Data preprocessing 1: cleaning and reducing the dataset

The dataset contains a total of 175,623 sentence pairs. In order to reduce processing/training time and allow us to play around more easily while developing our network, let’s reduce our dataset to the first 10,000 sentence pairs.

Each sentence pair is on a single row of our dataset, in the first and second columns (index 0 and 1), respectively for English and French. We will import those in a Pandas data frame by reading the file as a csv:

import pandas as pd
subset_size = 10000

# Importing the dataset in a Pandas data frame
train_df = pd.read_csv(
    data_filename, # path to our dataset file
    sep='\t', # tab delimiter between columns in the csv
    usecols=[0, 1], # import only columns 0 and 1
    nrows=subset_size, # read only the first subset_size rows
    names=["en","fr"]) # label them 'en' and 'fr'

Remember to always check what you are doing. The output of print(train_df) should look like this:

		    en                                fr
0                  Go.                              Va !
1                  Hi.                           Salut !
2                  Hi.                            Salut.
3                 Run!                           Cours !
4                 Run!                          Courez !
...                ...                               ...
9995  Be more precise.                 Soit plus précis.
9996  Be quiet, girls.  Restez tranquilles, les filles !
9997  Be very careful.               Sois très prudent !
9998  Be very careful.              Soyez très prudent !
9999  Be very careful.             Soyez très prudente !

[10000 rows x 2 columns]

Now would be the moment to do any “best practice” data cleaning like lowercasing the whole text, getting rid of punctuation, removing potential unprintable characters, etc.

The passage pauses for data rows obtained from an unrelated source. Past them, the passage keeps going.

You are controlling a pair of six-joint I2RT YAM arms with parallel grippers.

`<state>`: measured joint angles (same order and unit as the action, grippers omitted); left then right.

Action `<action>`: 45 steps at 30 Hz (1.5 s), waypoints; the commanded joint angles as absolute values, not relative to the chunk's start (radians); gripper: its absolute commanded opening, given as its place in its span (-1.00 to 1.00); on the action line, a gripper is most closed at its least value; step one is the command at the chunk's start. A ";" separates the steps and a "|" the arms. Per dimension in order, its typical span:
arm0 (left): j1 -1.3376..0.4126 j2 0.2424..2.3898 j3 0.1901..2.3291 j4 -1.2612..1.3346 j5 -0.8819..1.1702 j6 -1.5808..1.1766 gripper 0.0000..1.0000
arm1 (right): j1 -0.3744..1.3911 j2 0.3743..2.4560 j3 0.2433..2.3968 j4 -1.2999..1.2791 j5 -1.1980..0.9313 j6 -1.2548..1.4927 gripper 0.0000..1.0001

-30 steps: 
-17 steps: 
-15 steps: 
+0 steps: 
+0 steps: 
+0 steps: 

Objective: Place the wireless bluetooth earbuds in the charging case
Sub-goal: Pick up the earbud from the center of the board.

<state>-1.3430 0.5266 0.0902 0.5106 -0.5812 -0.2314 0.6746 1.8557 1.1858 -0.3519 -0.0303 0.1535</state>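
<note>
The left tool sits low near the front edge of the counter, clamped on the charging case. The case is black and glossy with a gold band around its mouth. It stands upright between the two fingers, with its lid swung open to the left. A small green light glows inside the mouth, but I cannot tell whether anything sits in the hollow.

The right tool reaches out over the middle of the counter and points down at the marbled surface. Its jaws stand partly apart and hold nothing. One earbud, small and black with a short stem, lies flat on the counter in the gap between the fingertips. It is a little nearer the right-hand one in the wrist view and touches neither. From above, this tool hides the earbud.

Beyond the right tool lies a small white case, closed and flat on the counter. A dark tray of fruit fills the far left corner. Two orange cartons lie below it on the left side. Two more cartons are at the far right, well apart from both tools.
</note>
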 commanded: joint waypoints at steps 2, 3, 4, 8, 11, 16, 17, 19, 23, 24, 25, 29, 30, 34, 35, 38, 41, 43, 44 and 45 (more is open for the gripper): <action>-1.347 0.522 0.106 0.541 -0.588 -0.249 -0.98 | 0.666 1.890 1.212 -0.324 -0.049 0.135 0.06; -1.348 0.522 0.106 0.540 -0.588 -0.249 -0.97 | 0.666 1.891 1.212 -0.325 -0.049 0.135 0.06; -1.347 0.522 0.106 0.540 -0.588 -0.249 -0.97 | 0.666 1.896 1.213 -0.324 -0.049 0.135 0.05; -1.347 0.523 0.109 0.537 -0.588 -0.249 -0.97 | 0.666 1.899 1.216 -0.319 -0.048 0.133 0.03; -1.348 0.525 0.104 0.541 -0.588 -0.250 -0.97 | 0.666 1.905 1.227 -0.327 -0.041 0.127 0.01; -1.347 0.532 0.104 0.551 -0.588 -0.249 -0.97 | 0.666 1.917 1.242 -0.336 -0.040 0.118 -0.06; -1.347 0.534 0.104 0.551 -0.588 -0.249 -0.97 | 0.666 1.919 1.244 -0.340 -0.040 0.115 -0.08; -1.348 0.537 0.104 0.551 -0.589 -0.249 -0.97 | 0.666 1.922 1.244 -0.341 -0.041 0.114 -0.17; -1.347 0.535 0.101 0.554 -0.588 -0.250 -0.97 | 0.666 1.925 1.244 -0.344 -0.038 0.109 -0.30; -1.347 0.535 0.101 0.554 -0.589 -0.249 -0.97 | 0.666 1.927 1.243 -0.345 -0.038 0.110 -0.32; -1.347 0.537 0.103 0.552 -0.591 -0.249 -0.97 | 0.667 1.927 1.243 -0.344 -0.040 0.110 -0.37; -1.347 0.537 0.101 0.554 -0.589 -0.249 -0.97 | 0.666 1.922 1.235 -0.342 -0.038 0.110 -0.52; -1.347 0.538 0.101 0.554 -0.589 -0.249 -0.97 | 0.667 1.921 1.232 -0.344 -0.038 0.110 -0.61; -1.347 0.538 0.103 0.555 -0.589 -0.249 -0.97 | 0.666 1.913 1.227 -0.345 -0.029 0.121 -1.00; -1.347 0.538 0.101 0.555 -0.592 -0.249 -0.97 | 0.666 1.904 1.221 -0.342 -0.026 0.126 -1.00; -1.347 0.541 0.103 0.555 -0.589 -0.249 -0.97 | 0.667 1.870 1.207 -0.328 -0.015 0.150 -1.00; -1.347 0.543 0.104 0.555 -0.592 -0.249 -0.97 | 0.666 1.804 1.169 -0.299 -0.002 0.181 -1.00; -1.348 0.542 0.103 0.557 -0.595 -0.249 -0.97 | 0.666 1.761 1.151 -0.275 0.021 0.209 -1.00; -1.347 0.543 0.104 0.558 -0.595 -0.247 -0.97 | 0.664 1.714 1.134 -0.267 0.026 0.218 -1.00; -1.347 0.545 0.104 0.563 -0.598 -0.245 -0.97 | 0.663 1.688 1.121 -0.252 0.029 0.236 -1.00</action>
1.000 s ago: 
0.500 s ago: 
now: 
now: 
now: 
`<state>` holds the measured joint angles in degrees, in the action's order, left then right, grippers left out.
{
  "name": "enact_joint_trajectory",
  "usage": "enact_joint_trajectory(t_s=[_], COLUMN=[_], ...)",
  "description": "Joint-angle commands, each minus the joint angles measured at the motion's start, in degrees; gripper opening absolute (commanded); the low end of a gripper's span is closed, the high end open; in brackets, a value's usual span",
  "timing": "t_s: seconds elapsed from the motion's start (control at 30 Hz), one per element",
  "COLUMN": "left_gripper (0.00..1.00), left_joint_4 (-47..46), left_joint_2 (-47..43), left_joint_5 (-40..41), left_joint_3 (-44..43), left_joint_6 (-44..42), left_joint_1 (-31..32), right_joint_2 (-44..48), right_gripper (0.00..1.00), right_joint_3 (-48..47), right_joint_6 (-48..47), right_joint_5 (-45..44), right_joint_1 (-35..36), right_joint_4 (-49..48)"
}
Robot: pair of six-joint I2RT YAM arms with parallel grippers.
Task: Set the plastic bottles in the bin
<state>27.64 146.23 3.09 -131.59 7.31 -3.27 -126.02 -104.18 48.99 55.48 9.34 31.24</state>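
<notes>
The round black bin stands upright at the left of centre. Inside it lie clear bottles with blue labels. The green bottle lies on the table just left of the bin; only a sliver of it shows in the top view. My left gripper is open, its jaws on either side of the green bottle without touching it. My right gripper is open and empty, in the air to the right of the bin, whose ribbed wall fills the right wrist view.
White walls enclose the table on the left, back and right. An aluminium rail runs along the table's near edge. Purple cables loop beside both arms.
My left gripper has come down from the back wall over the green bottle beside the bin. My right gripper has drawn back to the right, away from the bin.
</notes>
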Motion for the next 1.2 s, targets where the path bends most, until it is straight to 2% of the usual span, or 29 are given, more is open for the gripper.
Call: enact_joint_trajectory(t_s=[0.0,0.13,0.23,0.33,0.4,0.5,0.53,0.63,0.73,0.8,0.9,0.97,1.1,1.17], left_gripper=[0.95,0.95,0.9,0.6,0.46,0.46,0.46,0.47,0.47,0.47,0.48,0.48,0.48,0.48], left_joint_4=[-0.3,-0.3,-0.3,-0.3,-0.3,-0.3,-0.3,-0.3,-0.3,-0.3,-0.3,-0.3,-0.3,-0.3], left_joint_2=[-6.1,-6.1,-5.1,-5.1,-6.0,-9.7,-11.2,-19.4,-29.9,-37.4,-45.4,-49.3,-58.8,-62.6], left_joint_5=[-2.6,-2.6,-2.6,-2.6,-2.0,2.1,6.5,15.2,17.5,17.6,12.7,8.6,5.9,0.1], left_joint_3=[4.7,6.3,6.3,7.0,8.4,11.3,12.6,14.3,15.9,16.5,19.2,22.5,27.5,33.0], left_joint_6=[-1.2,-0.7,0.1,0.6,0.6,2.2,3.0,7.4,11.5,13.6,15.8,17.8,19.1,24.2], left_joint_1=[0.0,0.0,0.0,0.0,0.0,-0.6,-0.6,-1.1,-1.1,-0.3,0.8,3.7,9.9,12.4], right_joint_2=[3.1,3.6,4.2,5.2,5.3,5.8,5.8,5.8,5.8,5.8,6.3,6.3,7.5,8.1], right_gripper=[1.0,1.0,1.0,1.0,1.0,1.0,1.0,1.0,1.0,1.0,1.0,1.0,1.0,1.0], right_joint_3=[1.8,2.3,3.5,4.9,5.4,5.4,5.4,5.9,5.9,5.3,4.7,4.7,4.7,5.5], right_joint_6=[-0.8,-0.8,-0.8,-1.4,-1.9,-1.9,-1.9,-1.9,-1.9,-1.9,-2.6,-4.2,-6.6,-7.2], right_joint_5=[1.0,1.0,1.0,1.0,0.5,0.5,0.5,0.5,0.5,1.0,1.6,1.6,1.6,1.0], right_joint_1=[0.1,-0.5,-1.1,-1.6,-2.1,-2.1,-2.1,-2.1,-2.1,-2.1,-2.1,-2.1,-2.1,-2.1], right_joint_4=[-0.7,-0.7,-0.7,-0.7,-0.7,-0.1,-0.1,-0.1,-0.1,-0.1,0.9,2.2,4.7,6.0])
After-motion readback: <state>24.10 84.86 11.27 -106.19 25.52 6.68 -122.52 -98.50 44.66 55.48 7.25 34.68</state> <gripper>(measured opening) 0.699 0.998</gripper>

I will do none of that and train our network directly on the real sentences.

Let’s then save our reduced (and if you do it, cleaned) dataset:

clean_train_filename = "clean_en_fr.txt" # both languages

# Saving our cleaned and reduced dataset
train_df.to_csv(
    clean_train_filename,
    sep='\t', # using tab separators
    index=False) # don't print the row index in the csv

I will also be saving the English sentences and French sentences separately for reasons that will become apparent in the next section:

clean_en_filename = "clean_en.txt" # file to save cleaned English text data
clean_fr_filename = "clean_fr.txt" # French

# Saving the English part separately for SentencePiece
train_df.to_csv(
    clean_en_filename,
    columns=['en'], # print only the column 'en'
    index=False)

# And the French one
train_df.to_csv(
    clean_fr_filename,
    columns=['fr'], # print only the column 'fr'
    index=False)

Our reduced and cleaned up dataset is now ready to go!

Tokenizer: SentencePiece

Before we can do anything with a neural network, we have to make sure our data can be read by a machine. However, machines don’t work well with words and sentences, but rather exclusively with numbers. This means that we have to turn our sentences into numbers. This is done by the tokenizer.

Tokenizers convert characters or words into tokens, numbers representing said characters or words. There are many different tokenizers available. The most common ones split sentences into words and convert each word into a unique number representing this word in a vocabulary list. This works great for languages where words are well delimited by spaces, but cannot be used for languages where word delimitation is fuzzier (like Chinese and Japanese for instance).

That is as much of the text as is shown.